If a line below falls between the line with "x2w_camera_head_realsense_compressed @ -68" and the line with "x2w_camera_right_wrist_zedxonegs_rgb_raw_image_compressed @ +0", or is one of those two, output it exactly; output nothing else and no pictures.

→ Provided material
--*--
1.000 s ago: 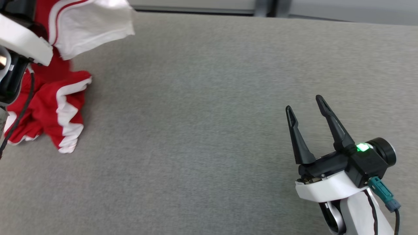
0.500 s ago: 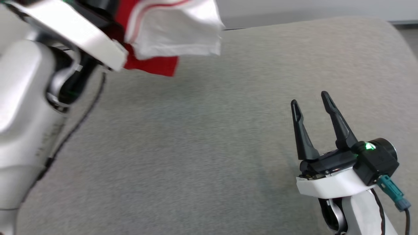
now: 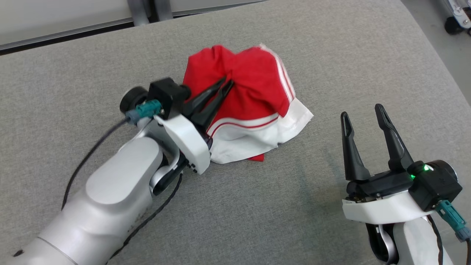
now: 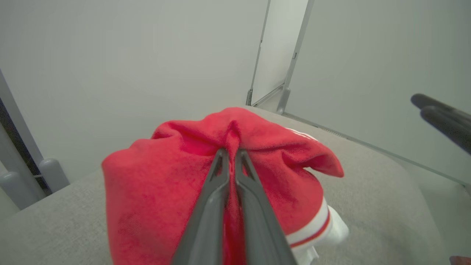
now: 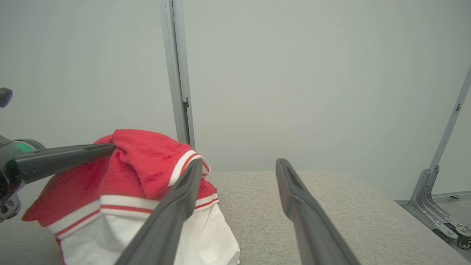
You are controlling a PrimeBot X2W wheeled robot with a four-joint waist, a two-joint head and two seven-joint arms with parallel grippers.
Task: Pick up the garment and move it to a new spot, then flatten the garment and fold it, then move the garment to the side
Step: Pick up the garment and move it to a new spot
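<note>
A red garment with white panels and stripes lies bunched on the grey table, near the middle. My left gripper is shut on a pinched ridge of its red cloth; the left wrist view shows the fingers closed around that fold of the garment. My right gripper stands open at the lower right, apart from the cloth, with nothing between its fingers. In the right wrist view the garment sits left of the open right gripper, and the left gripper's finger reaches in from the left.
The grey padded table top ends at its right edge, with floor and a caster beyond. A pale wall and metal posts stand behind the table. Bare fabric surface lies in front of the garment and to its right.
The head camera has swung, shifting the whole picture. The garment was lifted high by the left gripper before; now it rests bunched on the table, still pinched. The right gripper stays open.
</note>
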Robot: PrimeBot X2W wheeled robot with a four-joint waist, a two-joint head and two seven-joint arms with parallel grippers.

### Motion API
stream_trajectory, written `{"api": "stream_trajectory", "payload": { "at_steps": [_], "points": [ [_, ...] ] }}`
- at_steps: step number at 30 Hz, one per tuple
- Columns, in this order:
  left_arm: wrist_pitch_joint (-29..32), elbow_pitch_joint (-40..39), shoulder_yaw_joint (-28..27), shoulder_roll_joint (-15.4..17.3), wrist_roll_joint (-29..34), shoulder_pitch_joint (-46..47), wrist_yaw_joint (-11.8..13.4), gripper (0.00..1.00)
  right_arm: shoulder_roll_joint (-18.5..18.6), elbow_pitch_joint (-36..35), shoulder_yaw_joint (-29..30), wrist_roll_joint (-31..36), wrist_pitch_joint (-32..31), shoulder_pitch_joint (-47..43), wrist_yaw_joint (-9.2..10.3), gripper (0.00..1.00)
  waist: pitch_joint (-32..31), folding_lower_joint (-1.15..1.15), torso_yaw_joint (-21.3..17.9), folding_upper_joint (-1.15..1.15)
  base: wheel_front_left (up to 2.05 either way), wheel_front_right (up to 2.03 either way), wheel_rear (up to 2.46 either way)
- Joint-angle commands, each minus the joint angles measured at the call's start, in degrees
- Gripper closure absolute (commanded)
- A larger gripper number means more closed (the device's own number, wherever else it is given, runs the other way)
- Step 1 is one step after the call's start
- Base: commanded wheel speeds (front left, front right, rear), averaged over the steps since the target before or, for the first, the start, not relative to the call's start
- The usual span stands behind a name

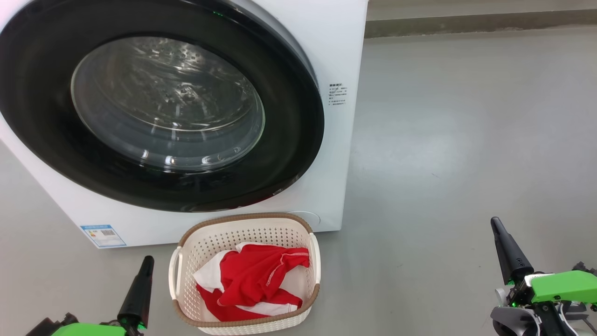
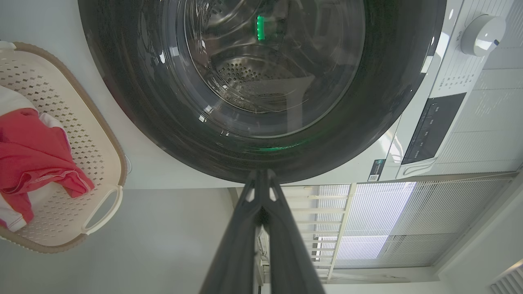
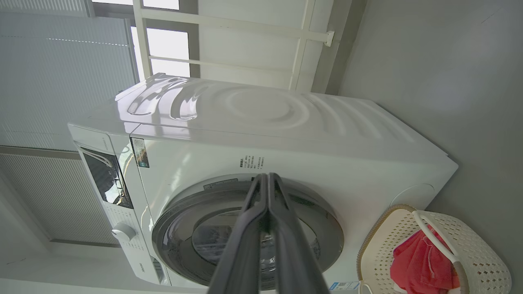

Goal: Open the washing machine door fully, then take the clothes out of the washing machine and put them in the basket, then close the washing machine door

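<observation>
The washing machine (image 1: 336,56) (image 3: 286,139) stands on the floor with its round black-rimmed door (image 1: 158,107) (image 2: 261,81) (image 3: 249,237) closed against the front; the steel drum shows through the glass. In front of it sits the cream basket (image 1: 186,303) (image 2: 102,134) (image 3: 482,249), holding the red clothes (image 1: 254,280) (image 2: 32,155) (image 3: 421,261) with white trim. My left gripper (image 1: 148,259) (image 2: 261,173) is shut and empty, low to the left of the basket. My right gripper (image 1: 495,221) (image 3: 267,176) is shut and empty, well to the right of the basket.
Grey floor (image 1: 466,140) stretches to the right of the machine up to a wall base (image 1: 466,21). A control knob (image 2: 484,34) and dark panel (image 2: 433,126) sit on the machine's top front. A blue label sticker (image 1: 102,235) marks its lower corner.
</observation>
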State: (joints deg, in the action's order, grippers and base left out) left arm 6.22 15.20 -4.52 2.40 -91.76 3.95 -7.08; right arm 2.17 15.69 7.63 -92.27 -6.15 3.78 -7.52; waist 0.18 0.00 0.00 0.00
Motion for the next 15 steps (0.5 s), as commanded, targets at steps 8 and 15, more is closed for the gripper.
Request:
{"api": "stream_trajectory", "payload": {
  "at_steps": [8, 15],
  "points": [
    [0.25, -1.17, -1.98, 0.48, -0.42, 2.23, -0.41, 1.0, 0.71, -1.67, -1.08, 0.13, -0.37, 2.4, 0.03, 1.0, 0.0, 0.0, 0.0, 0.0, 0.0, 0.0, 0.0],
    [0.25, -1.17, -1.98, 0.48, -0.42, 2.23, -0.41, 1.0, 0.71, -1.67, -1.08, 0.13, -0.36, 2.4, 0.03, 1.0, 0.0, 0.0, 0.0, 0.0, 0.0, 0.0, 0.0]
  ]
}}
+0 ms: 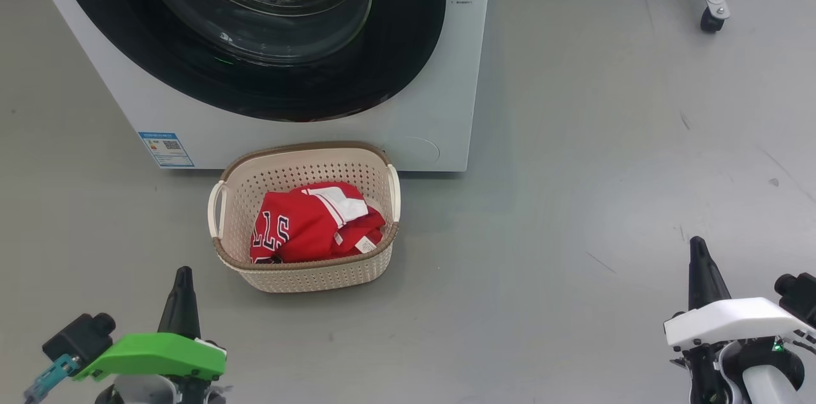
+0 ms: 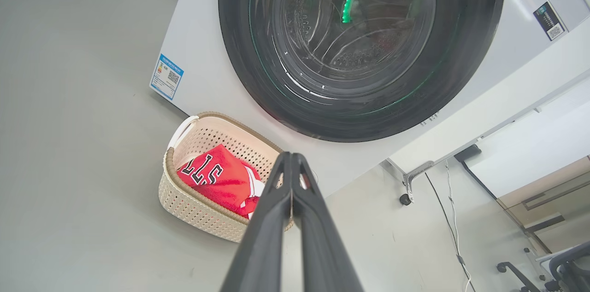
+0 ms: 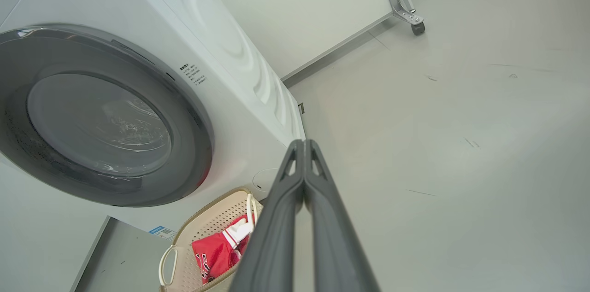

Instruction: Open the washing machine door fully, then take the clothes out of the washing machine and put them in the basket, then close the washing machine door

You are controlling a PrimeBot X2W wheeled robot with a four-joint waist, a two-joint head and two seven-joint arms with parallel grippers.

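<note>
Washing machine door (image 1: 255, 21), large and round, wide glossy black rim around a bulging clear glass bowl: shut flush against the front of the big white front-loading washing machine (image 1: 446, 85). Perforated steel drum (image 2: 359, 52) dimly visible through the glass, a green glint reflected in it. Small blue label (image 1: 166, 149) at the lower left corner of the machine's front panel.

Small cream plastic basket (image 1: 319, 276), perforated sides, brown woven-look rim, two side handles: upright on the grey floor (image 1: 574, 168), just below the door, back rim close against the foot of the machine; touching or not, cannot tell. Inside it, the clothes (image 1: 312, 222): crumpled red basketball jerseys with white trim and black-and-white letters, lying below the rim.

Left hand (image 1: 183, 273), ahead of a green cover, short of the basket's near left corner and apart from it: two long dark fingers pressed together, nothing between them. Right hand (image 1: 698, 245), ahead of a white cover, well apart from the basket on its right: fingers likewise together and empty.

Metal frame leg with a black caster (image 1: 711, 20) on the floor beyond the machine's right side.
</note>
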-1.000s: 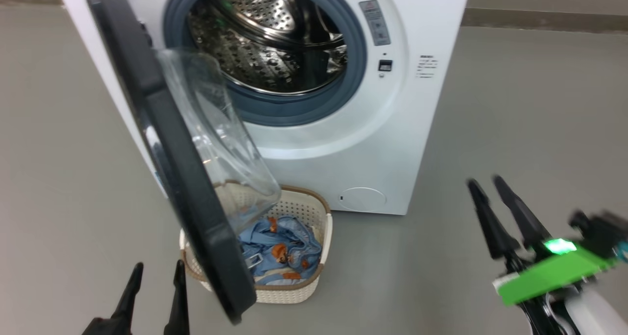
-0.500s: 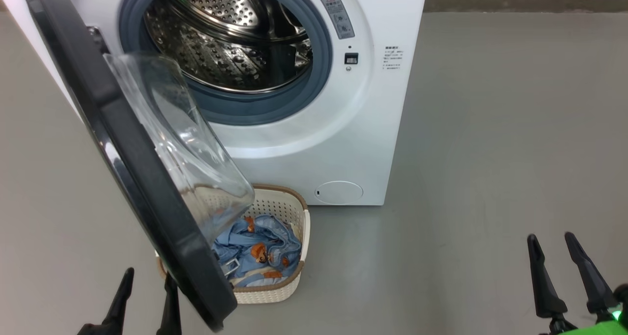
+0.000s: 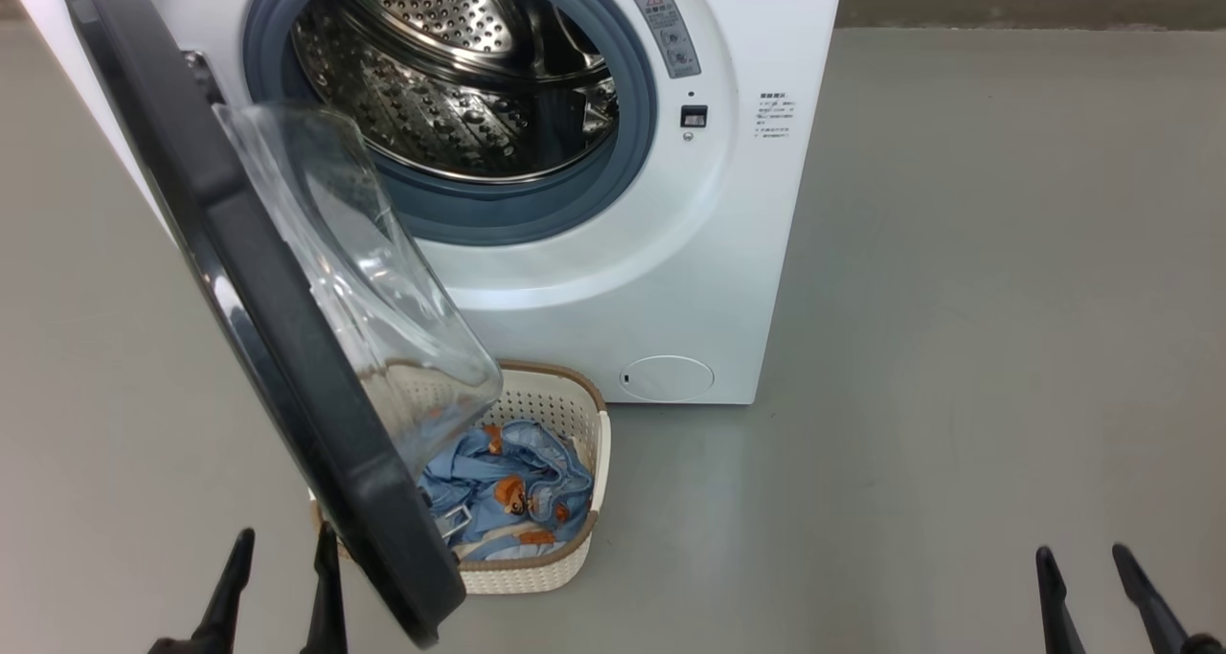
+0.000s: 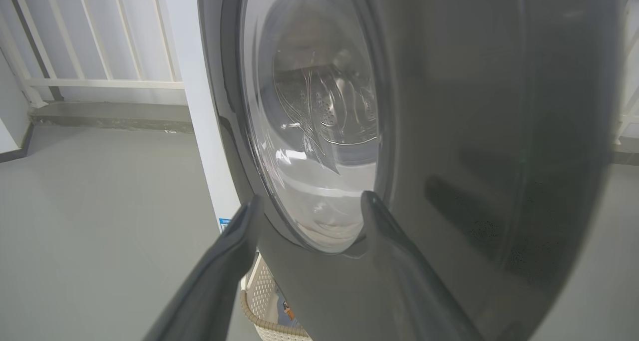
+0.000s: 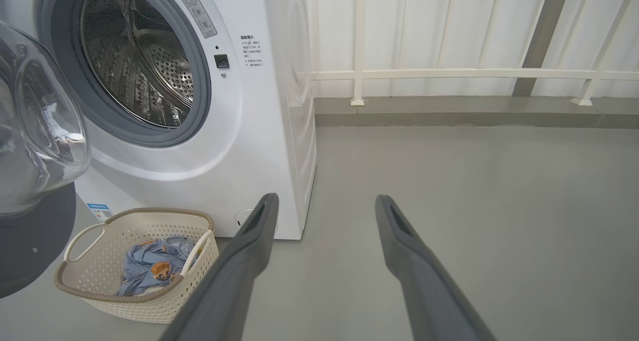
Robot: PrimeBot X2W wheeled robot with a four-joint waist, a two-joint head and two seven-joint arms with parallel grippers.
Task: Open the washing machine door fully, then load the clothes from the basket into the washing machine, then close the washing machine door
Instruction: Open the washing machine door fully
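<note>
The washing machine (image 3: 613, 281) stands with its steel drum (image 3: 450, 70) exposed. The washing machine door (image 3: 278, 348) hangs partly open on the left, its glass bowl over the basket (image 3: 536, 568). The clothes (image 3: 508, 491), blue with orange figures, lie in the basket. My left gripper (image 3: 285, 534) is open just in front of the door's lower rim, and the left wrist view has the door's outer face (image 4: 474, 131) close beyond the left gripper (image 4: 312, 197). My right gripper (image 3: 1082, 551) is open at the lower right over bare floor. The right wrist view shows the right gripper (image 5: 325, 197), basket (image 5: 100, 301) and clothes (image 5: 150, 266).
A small round white flap (image 3: 668, 378) sits low on the machine's front. Grey floor (image 3: 958, 348) spreads wide to the machine's right. A white railing (image 5: 449, 74) on a low kerb runs behind the machine.
The head camera has shifted, so the machine sits further left in the picture. My right gripper has dropped from mid-right to the bottom right edge. The door and basket stand as before.
</note>
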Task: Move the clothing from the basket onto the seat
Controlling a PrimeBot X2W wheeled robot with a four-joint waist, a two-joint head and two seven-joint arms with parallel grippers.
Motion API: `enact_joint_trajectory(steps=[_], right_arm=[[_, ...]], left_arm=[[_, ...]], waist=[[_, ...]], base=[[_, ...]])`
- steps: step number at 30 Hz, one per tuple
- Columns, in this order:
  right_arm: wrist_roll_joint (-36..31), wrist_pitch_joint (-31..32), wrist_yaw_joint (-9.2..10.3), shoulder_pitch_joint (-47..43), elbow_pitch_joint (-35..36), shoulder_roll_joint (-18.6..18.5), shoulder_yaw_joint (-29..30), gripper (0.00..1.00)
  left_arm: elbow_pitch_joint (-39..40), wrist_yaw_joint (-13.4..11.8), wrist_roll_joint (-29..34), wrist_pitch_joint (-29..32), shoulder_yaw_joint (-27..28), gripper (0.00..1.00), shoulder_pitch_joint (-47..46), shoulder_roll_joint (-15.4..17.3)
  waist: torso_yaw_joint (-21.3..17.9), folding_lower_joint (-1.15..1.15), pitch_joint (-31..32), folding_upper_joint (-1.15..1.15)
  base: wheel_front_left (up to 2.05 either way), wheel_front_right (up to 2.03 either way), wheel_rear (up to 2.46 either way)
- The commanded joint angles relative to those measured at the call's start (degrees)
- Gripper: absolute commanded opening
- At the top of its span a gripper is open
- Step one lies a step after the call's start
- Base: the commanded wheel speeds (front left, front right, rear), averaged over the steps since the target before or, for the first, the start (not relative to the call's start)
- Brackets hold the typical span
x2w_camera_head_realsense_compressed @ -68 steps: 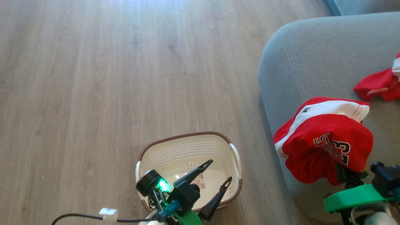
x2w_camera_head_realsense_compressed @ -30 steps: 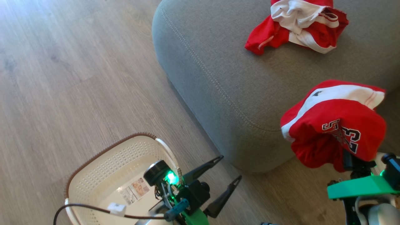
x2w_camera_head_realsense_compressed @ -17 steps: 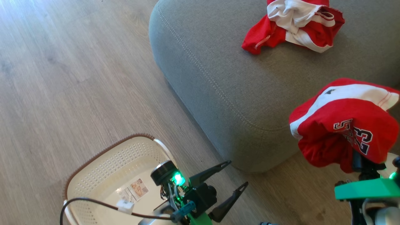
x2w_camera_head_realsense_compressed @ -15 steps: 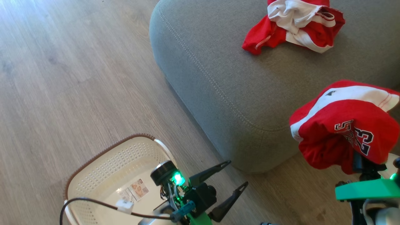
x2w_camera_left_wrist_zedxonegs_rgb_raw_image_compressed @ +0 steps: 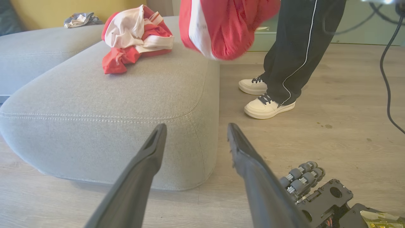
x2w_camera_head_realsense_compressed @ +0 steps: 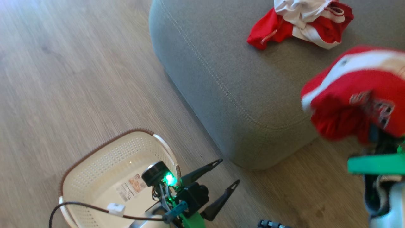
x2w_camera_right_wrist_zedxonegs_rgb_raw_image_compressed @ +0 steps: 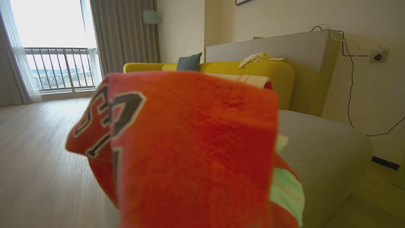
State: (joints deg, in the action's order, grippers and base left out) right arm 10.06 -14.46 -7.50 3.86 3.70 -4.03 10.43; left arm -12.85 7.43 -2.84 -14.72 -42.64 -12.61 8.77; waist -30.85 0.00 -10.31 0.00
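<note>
Garment (x2w_camera_head_realsense_compressed: 354, 95) shows blurred dark numerals; basket (x2w_camera_head_realsense_compressed: 120, 155) sticker (x2w_camera_head_realsense_compressed: 129, 189) unreadable.

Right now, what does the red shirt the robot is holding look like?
The red shirt is soft cloth, red with a white band and dark, white-edged printed numbers. It is bunched into a lump, draped over the right gripper, which holds it from underneath, fingers hidden. It hangs in the air by a corner of the grey seat, not resting on it.

Wood floor (x2w_camera_head_realsense_compressed: 79, 63) spans the head view's left. Upper right of the left wrist view: a person's dark trousers (x2w_camera_left_wrist_zedxonegs_rgb_raw_image_compressed: 294, 47), white shoes (x2w_camera_left_wrist_zedxonegs_rgb_raw_image_compressed: 267, 107). Right wrist view, upper centre: yellow sofa (x2w_camera_right_wrist_zedxonegs_rgb_raw_image_compressed: 253, 72), teal cushion (x2w_camera_right_wrist_zedxonegs_rgb_raw_image_compressed: 189, 61).
</note>
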Motion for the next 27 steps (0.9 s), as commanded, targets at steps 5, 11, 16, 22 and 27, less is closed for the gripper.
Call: enact_joint_trajectory(steps=[5, 11, 16, 22, 27], right_arm=[[-0.7, -0.5, 0.01, 10.1, 3.5, -2.9, -1.5, 0.0], [0.2, -0.5, 0.01, 20.9, 3.7, -4.1, -0.9, 0.0], [0.4, -0.5, 0.01, 27.7, 1.6, -5.9, 0.2, 0.0], [0.9, -0.5, 0.01, 36.9, -3.8, -9.6, 2.7, 0.0], [0.8, -0.5, 0.01, 43.4, -9.1, -12.7, 5.5, 0.0]], left_arm=[[2.6, 0.1, 0.8, -0.3, 1.6, 1.0, -1.1, 2.4], [3.4, 0.1, 1.1, -0.3, 0.8, 1.0, -2.9, 5.7], [3.9, 0.1, 0.9, -0.3, -0.3, 1.0, -4.1, 7.7], [4.3, 0.1, 1.2, -0.3, -2.0, 1.0, -6.7, 9.9], [5.0, 0.0, 1.0, -0.3, -1.5, 1.0, -8.2, 9.8]], waist=[[-0.7, 0.0, -4.5, 0.0], [-0.4, 0.0, -9.8, 0.0], [0.4, 0.0, -13.2, 0.0], [2.9, 0.0, -17.7, 0.0], [5.7, 0.0, -20.6, 0.0]], base=[[0.0, 0.0, 0.0], [0.0, 0.0, 0.0], [0.0, 0.0, 0.0], [0.0, 0.0, 0.0], [0.0, 0.0, 0.0]])
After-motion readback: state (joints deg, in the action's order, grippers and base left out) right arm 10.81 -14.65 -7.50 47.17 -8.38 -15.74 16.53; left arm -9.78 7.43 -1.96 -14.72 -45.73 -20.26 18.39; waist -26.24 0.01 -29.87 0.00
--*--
→ Solution to this problem
x2w_camera_head_realsense_compressed @ -68 steps: 
x2w_camera_head_realsense_compressed @ -30 steps: 
x2w_camera_head_realsense_compressed @ -17 steps: 
x2w_camera_head_realsense_compressed @ -15 steps: 
x2w_camera_left_wrist_zedxonegs_rgb_raw_image_compressed @ +0 steps: 
x2w_camera_head_realsense_compressed @ +0 steps: 
x2w_camera_right_wrist_zedxonegs_rgb_raw_image_compressed @ +0 steps: 

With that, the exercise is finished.